Output all of the lines below exactly, and leave out each image.

Records from a data collection:

===============

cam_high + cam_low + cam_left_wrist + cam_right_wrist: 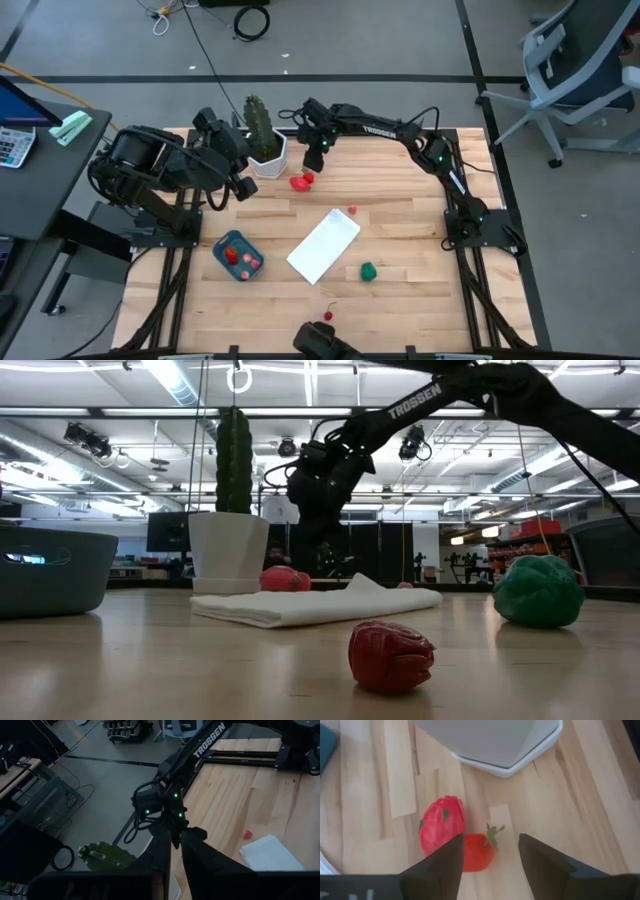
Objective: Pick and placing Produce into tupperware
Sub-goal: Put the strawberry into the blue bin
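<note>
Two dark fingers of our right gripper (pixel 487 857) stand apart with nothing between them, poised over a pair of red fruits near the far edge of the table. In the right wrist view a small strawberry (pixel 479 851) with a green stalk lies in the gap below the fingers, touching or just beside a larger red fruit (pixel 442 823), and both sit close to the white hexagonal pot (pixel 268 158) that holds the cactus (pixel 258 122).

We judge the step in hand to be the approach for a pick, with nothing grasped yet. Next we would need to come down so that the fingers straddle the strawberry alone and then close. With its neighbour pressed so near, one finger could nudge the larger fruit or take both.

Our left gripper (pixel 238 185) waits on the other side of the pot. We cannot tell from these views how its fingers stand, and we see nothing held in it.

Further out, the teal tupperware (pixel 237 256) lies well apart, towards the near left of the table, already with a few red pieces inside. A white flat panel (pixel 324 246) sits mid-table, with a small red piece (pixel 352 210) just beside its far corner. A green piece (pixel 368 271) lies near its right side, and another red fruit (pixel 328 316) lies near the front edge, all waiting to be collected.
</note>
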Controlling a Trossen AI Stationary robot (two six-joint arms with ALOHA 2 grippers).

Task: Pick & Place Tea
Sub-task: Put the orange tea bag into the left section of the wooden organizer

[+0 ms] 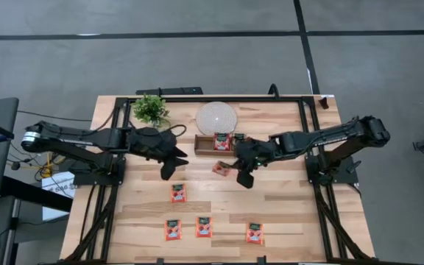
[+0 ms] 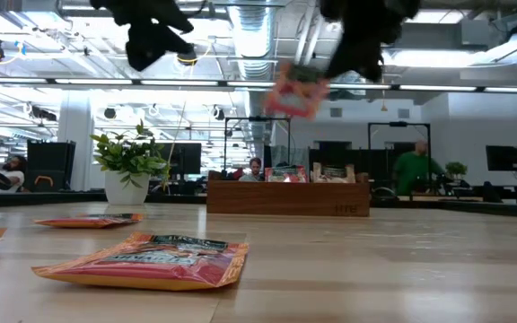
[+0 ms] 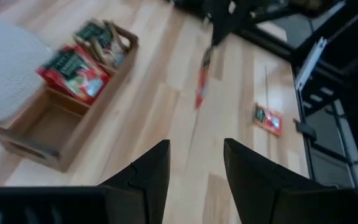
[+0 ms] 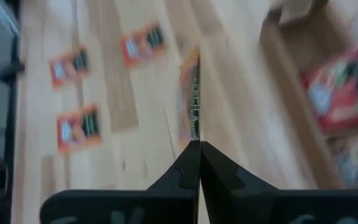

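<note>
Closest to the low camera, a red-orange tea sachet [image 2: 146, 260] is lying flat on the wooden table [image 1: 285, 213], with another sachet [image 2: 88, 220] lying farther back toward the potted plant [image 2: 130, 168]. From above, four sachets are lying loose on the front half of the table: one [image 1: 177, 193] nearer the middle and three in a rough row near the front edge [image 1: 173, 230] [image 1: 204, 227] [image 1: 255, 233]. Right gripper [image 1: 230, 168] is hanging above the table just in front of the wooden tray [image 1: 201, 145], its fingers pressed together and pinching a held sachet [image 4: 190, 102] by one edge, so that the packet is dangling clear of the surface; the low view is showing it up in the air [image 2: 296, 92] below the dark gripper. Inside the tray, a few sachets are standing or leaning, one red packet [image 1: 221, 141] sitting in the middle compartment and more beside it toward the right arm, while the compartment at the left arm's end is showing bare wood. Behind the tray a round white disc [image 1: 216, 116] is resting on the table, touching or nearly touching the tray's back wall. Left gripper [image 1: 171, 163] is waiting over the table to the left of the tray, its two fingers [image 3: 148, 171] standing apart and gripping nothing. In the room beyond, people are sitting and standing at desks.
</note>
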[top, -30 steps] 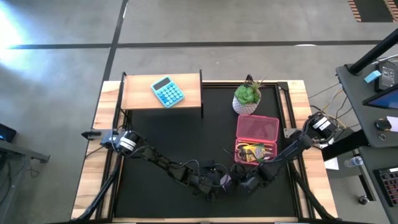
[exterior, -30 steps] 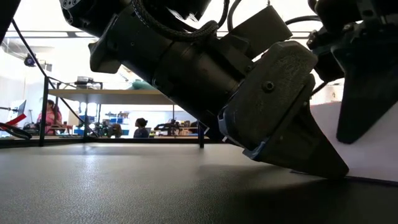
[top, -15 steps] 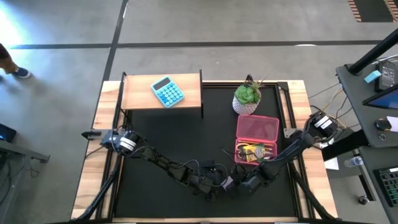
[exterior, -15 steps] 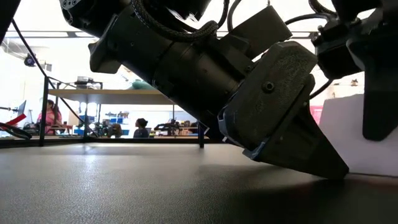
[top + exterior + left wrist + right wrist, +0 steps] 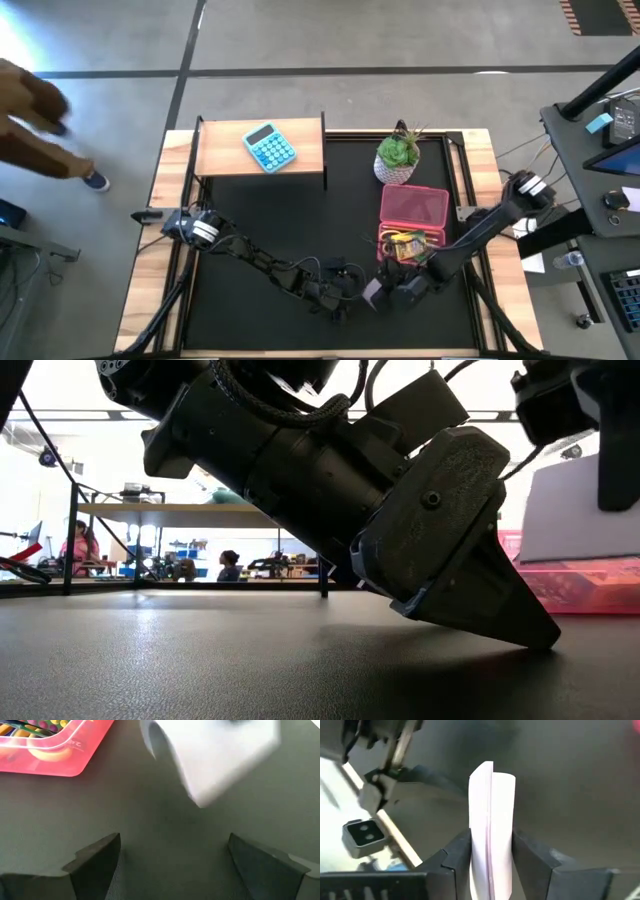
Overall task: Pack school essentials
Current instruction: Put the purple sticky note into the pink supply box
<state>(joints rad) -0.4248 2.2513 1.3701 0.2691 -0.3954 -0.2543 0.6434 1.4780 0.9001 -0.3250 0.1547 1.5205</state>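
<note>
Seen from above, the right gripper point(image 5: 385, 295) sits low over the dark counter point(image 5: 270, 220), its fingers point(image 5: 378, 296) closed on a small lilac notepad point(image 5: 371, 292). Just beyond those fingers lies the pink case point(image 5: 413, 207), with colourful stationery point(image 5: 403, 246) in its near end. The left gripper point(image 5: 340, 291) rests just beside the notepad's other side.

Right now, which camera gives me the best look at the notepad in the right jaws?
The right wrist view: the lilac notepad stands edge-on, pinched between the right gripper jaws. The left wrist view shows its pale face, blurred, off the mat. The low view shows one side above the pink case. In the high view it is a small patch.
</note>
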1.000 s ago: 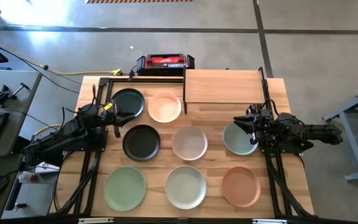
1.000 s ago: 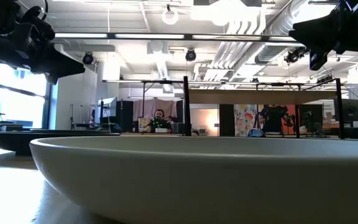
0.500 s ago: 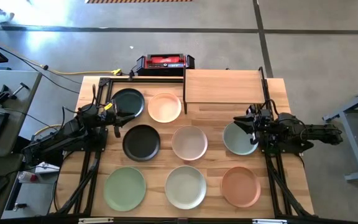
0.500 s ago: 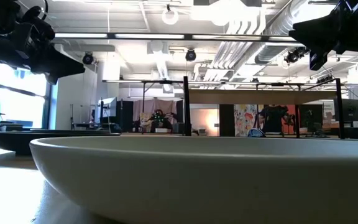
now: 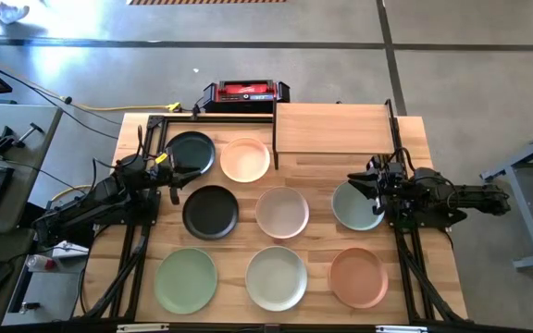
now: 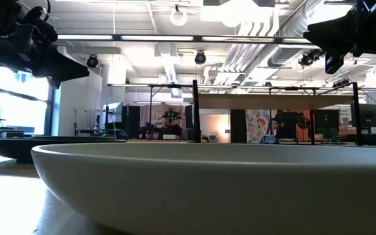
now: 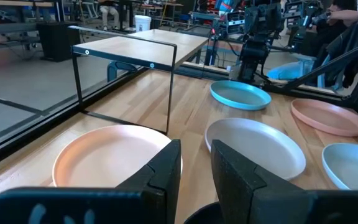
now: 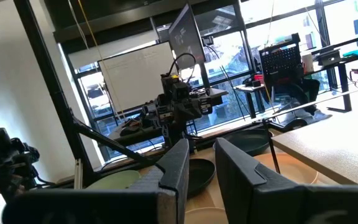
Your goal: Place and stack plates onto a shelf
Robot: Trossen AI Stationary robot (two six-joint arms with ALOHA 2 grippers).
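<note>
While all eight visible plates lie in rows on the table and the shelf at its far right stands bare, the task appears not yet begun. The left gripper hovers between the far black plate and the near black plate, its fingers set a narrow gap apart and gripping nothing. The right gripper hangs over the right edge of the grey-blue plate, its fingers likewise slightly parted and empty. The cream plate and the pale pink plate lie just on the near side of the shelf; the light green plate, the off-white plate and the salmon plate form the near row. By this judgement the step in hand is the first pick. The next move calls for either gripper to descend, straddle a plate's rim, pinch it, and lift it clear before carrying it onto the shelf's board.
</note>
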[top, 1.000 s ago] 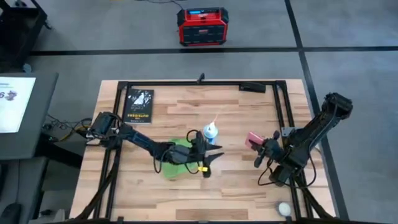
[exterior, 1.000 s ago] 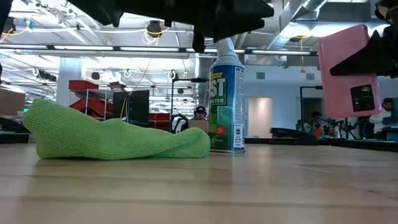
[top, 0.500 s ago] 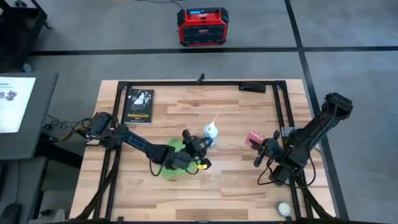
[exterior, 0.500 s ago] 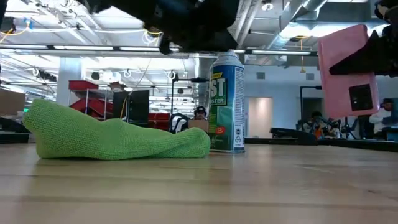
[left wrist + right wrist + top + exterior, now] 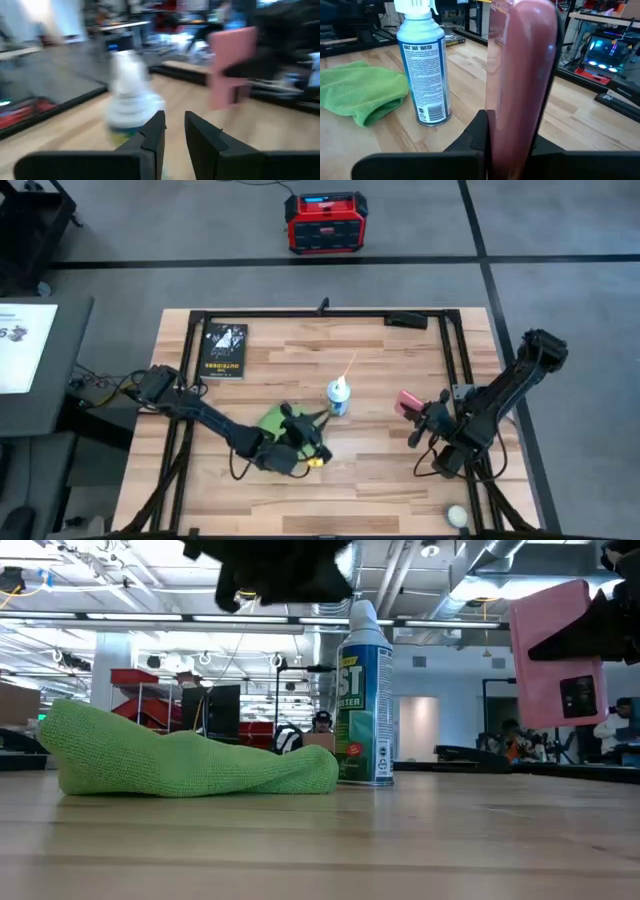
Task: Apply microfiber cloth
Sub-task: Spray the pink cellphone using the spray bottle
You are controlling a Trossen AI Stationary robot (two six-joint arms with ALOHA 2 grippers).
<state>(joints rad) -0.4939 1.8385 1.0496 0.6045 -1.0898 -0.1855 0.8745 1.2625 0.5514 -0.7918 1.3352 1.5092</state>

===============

### Output of the task
cam_high + cam_low + cam_left_wrist + cam_right_wrist: 
Objective: Pick and placing Produce into tupperware
Sub-goal: Put the strawberry into the blue bin
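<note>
Two dark fingers of our right gripper (pixel 487 857) stand apart with nothing between them, poised over a pair of red fruits near the far edge of the table. In the right wrist view a small strawberry (pixel 479 851) with a green stalk lies in the gap below the fingers, touching or just beside a larger red fruit (pixel 442 823), and both sit close to the white hexagonal pot (pixel 268 158) that holds the cactus (pixel 258 122).

We judge the step in hand to be the approach for a pick, with nothing grasped yet. Next we would need to come down so that the fingers straddle the strawberry alone and then close. With its neighbour pressed so near, one finger could nudge the larger fruit or take both.

Our left gripper (pixel 238 185) waits on the other side of the pot. We cannot tell from these views how its fingers stand, and we see nothing held in it.

Further out, the teal tupperware (pixel 237 256) lies well apart, towards the near left of the table, already with a few red pieces inside. A white flat panel (pixel 324 246) sits mid-table, with a small red piece (pixel 352 210) just beside its far corner. A green piece (pixel 368 271) lies near its right side, and another red fruit (pixel 328 316) lies near the front edge, all waiting to be collected.
</note>
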Controlling a Trossen AI Stationary robot (two six-joint arms with ALOHA 2 grippers).

Task: Pick & Place Tea
Sub-task: Put the orange tea bag into the left section of the wooden organizer

[+0 ms] 
[+0 ms] 
[+0 ms] 
[+0 ms] 

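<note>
Closest to the low camera, a red-orange tea sachet [image 2: 146, 260] is lying flat on the wooden table [image 1: 285, 213], with another sachet [image 2: 88, 220] lying farther back toward the potted plant [image 2: 130, 168]. From above, four sachets are lying loose on the front half of the table: one [image 1: 177, 193] nearer the middle and three in a rough row near the front edge [image 1: 173, 230] [image 1: 204, 227] [image 1: 255, 233]. Right gripper [image 1: 230, 168] is hanging above the table just in front of the wooden tray [image 1: 201, 145], its fingers pressed together and pinching a held sachet [image 4: 190, 102] by one edge, so that the packet is dangling clear of the surface; the low view is showing it up in the air [image 2: 296, 92] below the dark gripper. Inside the tray, a few sachets are standing or leaning, one red packet [image 1: 221, 141] sitting in the middle compartment and more beside it toward the right arm, while the compartment at the left arm's end is showing bare wood. Behind the tray a round white disc [image 1: 216, 116] is resting on the table, touching or nearly touching the tray's back wall. Left gripper [image 1: 171, 163] is waiting over the table to the left of the tray, its two fingers [image 3: 148, 171] standing apart and gripping nothing. In the room beyond, people are sitting and standing at desks.
</note>
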[top, -30 steps] 
[exterior, -30 steps] 
[top, -15 steps] 
[exterior, -15 steps] 
[top + exterior + left wrist + right wrist, +0 steps] 
Overall task: Pack school essentials
Current instruction: Put the purple sticky note into the pink supply box
<state>(joints rad) -0.4248 2.2513 1.3701 0.2691 -0.3954 -0.2543 0.6434 1.4780 0.9001 -0.3250 0.1547 1.5205</state>
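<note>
Seen from above, the right gripper point(image 5: 385, 295) sits low over the dark counter point(image 5: 270, 220), its fingers point(image 5: 378, 296) closed on a small lilac notepad point(image 5: 371, 292). Just beyond those fingers lies the pink case point(image 5: 413, 207), with colourful stationery point(image 5: 403, 246) in its near end. The left gripper point(image 5: 340, 291) rests just beside the notepad's other side.

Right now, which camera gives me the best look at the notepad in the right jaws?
The right wrist view: the lilac notepad stands edge-on, pinched between the right gripper jaws. The left wrist view shows its pale face, blurred, off the mat. The low view shows one side above the pink case. In the high view it is a small patch.
</note>
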1.000 s ago: 
1.000 s ago: 
0.500 s ago: 
0.500 s ago: 
now: 
now: 
now: 
now: 
Your goal: Place and stack plates onto a shelf
Robot: Trossen AI Stationary robot (two six-joint arms with ALOHA 2 grippers).
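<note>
While all eight visible plates lie in rows on the table and the shelf at its far right stands bare, the task appears not yet begun. The left gripper hovers between the far black plate and the near black plate, its fingers set a narrow gap apart and gripping nothing. The right gripper hangs over the right edge of the grey-blue plate, its fingers likewise slightly parted and empty. The cream plate and the pale pink plate lie just on the near side of the shelf; the light green plate, the off-white plate and the salmon plate form the near row. By this judgement the step in hand is the first pick. The next move calls for either gripper to descend, straddle a plate's rim, pinch it, and lift it clear before carrying it onto the shelf's board.
</note>
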[top, 1.000 s ago] 
[exterior, 1.000 s ago] 
[top, 0.500 s ago] 
[exterior, 0.500 s ago] 
[left wrist + right wrist + top + exterior, now] 
Task: Apply microfiber cloth
Sub-task: Spray the pink cellphone using the spray bottle
You are controlling a Trossen AI Stationary robot (two six-joint arms with ALOHA 2 grippers).
<state>(joints rad) -0.4939 1.8385 1.0496 0.6045 -1.0898 -0.1855 0.8745 1.2625 0.5514 -0.7918 1.3352 1.5092</state>

What precedes this is the full answer.